If my understanding is correct, then (last command times of client) should have a value other than < none > as long as the client has received a UDP notification at some point, which should happen very regularly, unless all operators with management rights never use the console to do much of anything.

In this post, @AlanM suggests that the relevance will return none if the client is restarted, but then suggests that is not the case and that it should behave the way I described above.

This is meant to be taken as a policy action to Automatically enable Command Polling on clients that have not received UDP commands/notifications.

You can check the logs for UDP commands: http://bigfix.me/analysis/details/2994616

number of lines whose(it contains "GatherHashMV command received" OR it contains "DownloadPing command received" OR it contains "ForceRefresh command received") of files whose((name of it ends with ".log" OR name of it ends with ".bkg") AND exists lines of it) of folder "__BESData\__Global\Logs" of parent folder of client

Interesting, I added a Property to count the number of UDP Commands (30 minute refresh) to the Analysis, and there are machines with < none > AND with non-Zero counts for UDP Commands in the Log Files. I also have a property that calculates the Client Age

now - subscribe time of current site

and I have machines where the client has been installed for Years (current max is 826 days), but still report < none > for the Last Command Times of Client.

Oh, and the problem is not limited to Laptops, I only noticed it first on a pair of laptops.

1 Like

What is the version of the client? is it older than 8.2?

Maybe last command time used to get reset after every reboot, but now in a later version of the client it does not?

You can just send a force refresh which will send a UDP command and see if it is updated.

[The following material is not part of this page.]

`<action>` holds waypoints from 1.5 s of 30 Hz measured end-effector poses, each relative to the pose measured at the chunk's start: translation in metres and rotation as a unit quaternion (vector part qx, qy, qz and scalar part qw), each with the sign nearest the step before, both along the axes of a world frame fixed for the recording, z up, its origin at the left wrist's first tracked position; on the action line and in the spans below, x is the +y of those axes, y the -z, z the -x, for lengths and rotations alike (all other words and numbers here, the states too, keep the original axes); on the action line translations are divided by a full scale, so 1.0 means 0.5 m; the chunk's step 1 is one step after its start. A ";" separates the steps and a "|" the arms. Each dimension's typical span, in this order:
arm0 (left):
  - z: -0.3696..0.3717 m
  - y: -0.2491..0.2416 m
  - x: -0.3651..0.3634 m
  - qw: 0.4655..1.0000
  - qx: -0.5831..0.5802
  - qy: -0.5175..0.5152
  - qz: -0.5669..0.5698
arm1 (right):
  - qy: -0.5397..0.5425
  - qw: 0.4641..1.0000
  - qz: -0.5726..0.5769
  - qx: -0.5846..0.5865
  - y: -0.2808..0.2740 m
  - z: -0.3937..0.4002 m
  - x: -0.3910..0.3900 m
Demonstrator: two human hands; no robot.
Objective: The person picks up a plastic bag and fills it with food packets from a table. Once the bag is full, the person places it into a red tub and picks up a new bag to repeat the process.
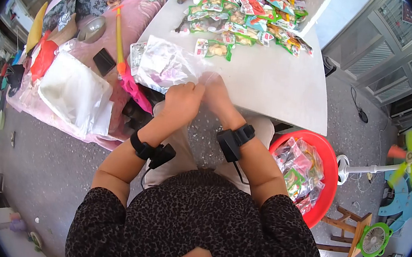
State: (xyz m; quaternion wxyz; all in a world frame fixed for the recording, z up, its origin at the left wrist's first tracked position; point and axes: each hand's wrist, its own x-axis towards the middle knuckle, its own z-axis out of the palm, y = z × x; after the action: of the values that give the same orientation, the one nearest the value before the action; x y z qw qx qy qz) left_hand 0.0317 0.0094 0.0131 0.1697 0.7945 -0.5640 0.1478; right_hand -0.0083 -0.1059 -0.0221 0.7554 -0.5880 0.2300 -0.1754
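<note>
A crinkled clear plastic bag [165, 65] lies at the near left edge of the white table, its right end reaching my fingers. My left hand [182, 103] is closed, fingers pinching the edge of the bag. Close beside it, my right hand [217, 97] is blurred by motion; its fingers are drawn together at the bag's right end, where clear film overlaps them. Beyond my hands, a small snack packet [214, 49] with a green border rests on the table. What is inside the bag cannot be made out clearly.
A pile of colourful snack packets [251, 19] covers the far side of the white table [272, 85]. At my right stands a red tub [331, 168] holding packets. A pink-covered bed [132, 18] at left bears a white plastic-lined tray [73, 88]. Fans stand far right.
</note>
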 end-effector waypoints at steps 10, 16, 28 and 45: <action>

Use this instead for Client Age:

now - minimum of subscribe times of sites

I’d also recommend the following for all clients: (30 or higher)

_BESClient_Log_Days=30

http://bigfix.me/fixlet/details/3913

The clients are all 9.0.876.0

I’ll update the Client Age property and see what effect it has.

In most cases, it shouldn’t have any affect, but getting the minimum subscribe time of all sites is more accurate of what you are looking for.

Compared the two clauses on my desktop, and the difference was about 2 hours.

1 Like

The __Global directory has the file __EMSerialization which has the serialization of the last command time when the client quits.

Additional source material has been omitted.